Thank you. Alas but there is yet a single visible promising result of the socalled Arab Spring. Instead it appears to be a fancy phrase to cover up the delivery of numerous nations and peoples to people who (thus far, anyway) espouse the worst sorts of Anti-American hostility ... and who burn down churches and preach violence against Christians and Jews. In other words, we may be witnessing the rise of the new Muslim Caliphate (including the crazies in Iran). All “enabled” from Washington DC (and in some cases, forcibly installed by means of American military intervention or assault on their former regimes). When there is a single primarily-Muslim or “Arab Spring” country that changes into a reasonably free type of society with some meaningful representational goverance and friendship to America, Christianity and Judaism (their socalled Peoples of the Book), Christian nations, Israel, and the West — please let us know right away! But, absent even a single example of anything approaching such a “success” for our pro- “Arab Spring” policy, it cannot be said to be a success (except from the perspective of those seeking to create the second Muslim Caliphate and undermine or take over the West).

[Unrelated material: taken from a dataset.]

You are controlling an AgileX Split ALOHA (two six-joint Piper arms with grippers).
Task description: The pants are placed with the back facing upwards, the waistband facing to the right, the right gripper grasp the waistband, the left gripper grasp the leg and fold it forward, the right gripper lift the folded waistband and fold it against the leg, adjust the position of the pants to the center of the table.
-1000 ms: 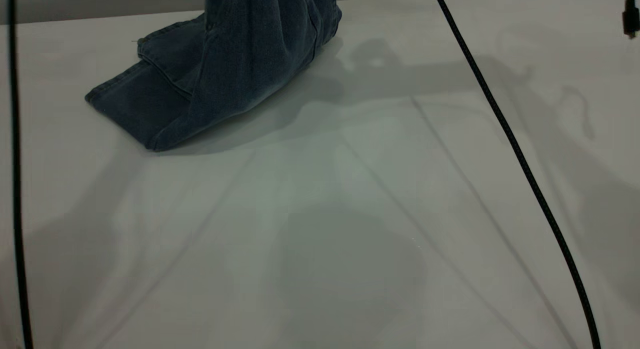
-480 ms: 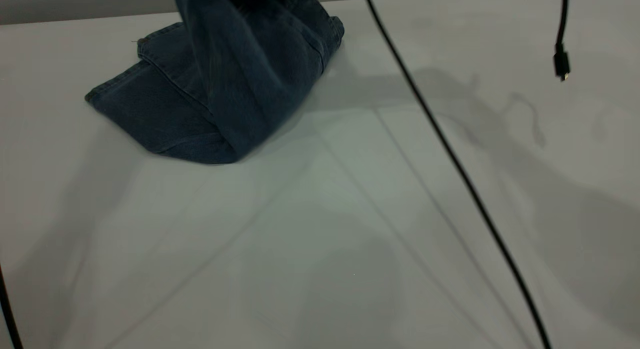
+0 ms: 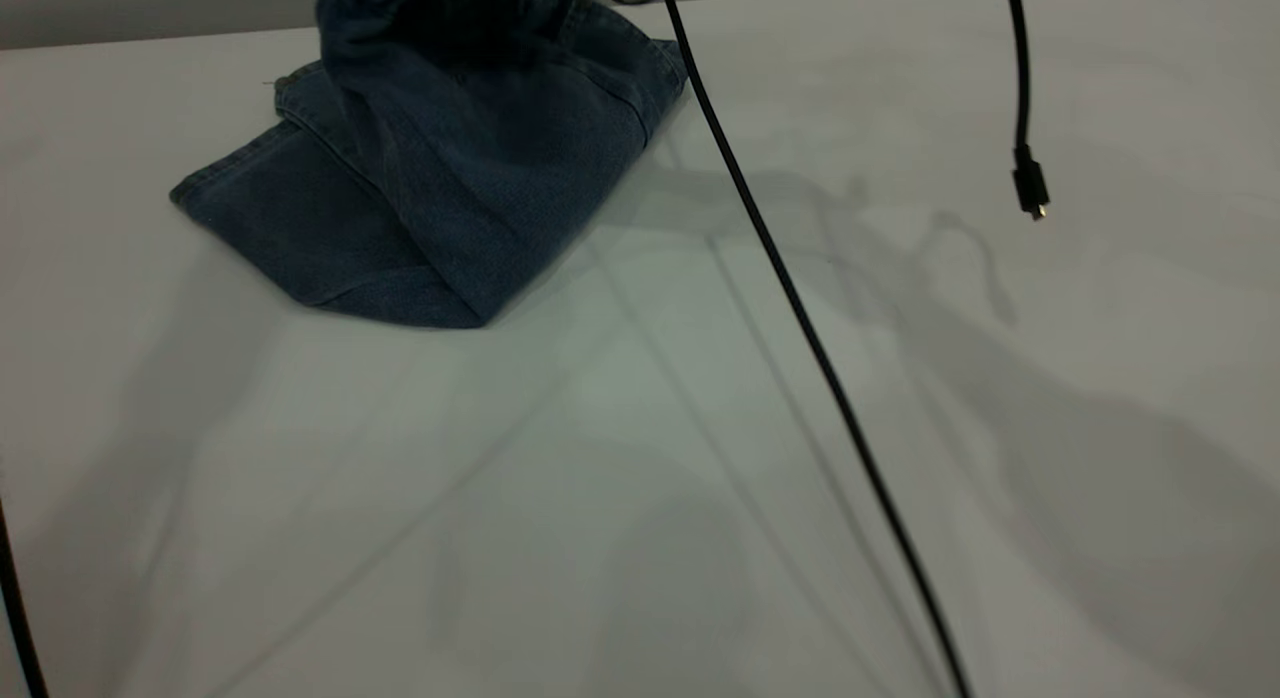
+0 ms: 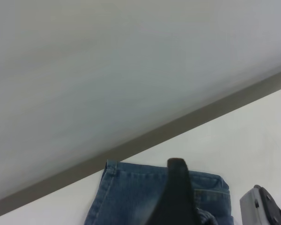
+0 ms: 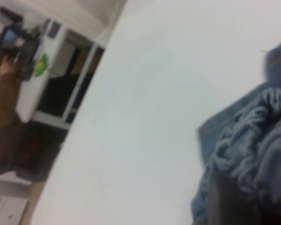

One RINO that was able to withstand the extreme left wing of the DNCfor a while at least. I haven’t forgotten his attempts to force Mubarak into “democratic” elections, and the Muslim Brotherhood were infiltrating the government at one time by running under the banner of a “secular” political party. With these recent statements, he looks like he’s swung even further leftand why not since he has no political career to worry about anymore.
The Bushes...sigh.
It’s certainly not a question of “may be” when it comes to a new Caliphate.
The idea that Arab people are somehow content with oppression has been discredited forever, Bush said.
Im sorry, but, I must say: You, sir, President Bush, are an idiot.
NWO fool!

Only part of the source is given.